• _Task description_: From the data that follows, copy every line with the string "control".

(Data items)
********

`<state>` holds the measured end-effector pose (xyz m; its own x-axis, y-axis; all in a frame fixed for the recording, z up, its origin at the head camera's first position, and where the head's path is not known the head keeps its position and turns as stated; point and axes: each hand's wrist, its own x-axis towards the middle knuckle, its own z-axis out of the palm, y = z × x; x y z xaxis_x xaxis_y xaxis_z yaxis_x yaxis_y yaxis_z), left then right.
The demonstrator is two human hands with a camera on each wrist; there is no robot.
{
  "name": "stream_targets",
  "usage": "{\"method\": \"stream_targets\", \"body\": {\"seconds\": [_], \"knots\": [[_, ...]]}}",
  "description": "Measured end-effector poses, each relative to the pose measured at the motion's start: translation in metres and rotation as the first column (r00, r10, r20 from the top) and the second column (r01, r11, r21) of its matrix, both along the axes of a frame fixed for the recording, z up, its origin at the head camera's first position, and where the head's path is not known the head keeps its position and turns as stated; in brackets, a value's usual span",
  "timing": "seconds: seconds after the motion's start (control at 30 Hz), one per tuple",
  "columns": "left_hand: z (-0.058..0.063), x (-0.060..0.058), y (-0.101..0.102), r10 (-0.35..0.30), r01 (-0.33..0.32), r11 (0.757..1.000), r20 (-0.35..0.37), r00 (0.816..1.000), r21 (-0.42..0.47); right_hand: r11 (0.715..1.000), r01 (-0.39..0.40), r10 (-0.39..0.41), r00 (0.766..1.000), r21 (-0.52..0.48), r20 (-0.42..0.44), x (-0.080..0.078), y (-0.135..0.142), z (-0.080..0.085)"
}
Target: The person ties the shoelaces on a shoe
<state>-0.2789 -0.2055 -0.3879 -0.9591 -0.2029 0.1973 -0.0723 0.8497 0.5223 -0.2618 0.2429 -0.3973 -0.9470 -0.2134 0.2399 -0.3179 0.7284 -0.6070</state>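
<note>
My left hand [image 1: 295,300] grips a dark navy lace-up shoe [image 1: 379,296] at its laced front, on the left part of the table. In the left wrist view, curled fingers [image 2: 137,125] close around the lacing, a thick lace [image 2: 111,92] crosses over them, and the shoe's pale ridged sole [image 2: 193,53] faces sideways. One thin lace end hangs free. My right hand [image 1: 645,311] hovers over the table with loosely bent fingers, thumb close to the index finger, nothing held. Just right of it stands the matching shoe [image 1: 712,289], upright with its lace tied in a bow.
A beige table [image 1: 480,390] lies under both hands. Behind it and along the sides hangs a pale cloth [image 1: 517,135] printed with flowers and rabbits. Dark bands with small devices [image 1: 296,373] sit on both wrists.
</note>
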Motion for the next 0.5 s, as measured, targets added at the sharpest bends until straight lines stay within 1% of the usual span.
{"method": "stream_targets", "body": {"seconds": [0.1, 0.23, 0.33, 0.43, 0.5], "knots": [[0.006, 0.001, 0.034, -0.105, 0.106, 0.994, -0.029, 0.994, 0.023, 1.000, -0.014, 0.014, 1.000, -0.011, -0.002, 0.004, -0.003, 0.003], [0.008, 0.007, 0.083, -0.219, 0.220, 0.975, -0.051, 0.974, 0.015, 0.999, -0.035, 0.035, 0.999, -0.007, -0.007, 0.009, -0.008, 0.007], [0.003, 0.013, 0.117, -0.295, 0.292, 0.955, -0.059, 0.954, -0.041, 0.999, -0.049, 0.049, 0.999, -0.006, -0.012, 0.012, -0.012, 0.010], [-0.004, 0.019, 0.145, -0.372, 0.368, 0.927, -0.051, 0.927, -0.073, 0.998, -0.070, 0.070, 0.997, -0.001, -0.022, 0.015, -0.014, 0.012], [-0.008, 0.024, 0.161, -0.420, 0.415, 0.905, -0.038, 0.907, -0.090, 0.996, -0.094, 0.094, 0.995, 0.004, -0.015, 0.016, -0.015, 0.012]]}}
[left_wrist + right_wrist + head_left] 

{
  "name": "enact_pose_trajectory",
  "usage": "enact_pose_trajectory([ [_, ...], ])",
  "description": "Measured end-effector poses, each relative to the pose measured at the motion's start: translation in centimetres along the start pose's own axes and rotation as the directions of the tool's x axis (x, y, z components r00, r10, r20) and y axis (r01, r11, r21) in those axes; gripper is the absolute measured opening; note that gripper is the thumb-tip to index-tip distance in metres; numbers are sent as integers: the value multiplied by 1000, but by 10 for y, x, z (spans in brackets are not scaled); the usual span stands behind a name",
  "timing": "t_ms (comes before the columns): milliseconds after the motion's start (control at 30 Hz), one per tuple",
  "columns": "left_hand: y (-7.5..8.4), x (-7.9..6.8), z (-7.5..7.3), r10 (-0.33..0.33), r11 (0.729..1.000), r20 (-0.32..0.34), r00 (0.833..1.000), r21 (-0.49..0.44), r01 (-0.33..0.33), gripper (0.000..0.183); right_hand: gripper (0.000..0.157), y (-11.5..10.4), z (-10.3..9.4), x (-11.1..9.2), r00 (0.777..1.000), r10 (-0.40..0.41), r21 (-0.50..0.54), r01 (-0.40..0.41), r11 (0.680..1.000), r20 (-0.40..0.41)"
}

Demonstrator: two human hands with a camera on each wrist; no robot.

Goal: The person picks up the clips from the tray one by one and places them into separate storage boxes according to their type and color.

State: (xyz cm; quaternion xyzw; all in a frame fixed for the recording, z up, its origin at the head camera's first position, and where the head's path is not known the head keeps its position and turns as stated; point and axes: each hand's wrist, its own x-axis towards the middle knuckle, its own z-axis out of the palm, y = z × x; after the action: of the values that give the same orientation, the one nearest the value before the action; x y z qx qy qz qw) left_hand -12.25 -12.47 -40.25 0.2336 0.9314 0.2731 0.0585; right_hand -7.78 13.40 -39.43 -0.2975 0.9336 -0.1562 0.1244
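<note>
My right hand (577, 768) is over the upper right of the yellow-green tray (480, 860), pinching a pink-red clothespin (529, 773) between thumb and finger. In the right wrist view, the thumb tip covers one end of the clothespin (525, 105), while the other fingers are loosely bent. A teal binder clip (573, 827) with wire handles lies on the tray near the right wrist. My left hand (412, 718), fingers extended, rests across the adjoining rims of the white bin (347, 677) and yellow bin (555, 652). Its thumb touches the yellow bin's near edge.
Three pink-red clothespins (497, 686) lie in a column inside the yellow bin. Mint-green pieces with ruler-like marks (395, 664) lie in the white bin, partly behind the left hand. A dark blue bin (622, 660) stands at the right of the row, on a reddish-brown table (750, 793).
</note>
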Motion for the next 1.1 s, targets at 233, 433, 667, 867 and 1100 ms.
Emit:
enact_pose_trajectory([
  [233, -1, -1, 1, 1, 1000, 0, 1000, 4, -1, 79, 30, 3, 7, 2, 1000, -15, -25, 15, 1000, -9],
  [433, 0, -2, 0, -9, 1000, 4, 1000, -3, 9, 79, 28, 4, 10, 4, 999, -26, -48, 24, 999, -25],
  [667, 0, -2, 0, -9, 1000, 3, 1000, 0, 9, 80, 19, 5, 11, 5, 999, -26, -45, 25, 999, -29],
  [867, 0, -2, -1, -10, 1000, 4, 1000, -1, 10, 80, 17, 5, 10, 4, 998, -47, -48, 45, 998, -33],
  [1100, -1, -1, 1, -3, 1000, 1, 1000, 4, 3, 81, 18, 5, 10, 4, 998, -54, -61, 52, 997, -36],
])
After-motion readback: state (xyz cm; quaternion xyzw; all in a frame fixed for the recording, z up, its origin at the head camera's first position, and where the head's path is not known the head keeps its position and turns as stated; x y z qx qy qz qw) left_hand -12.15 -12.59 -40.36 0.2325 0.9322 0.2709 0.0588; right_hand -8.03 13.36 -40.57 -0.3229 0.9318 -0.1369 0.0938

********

• _Answer to this problem_:
  "timing": "seconds: seconds after the motion's start (control at 30 Hz), one per tuple",
  "timing": "t_ms (comes before the columns): milliseconds after the motion's start (control at 30 Hz), one per tuple",

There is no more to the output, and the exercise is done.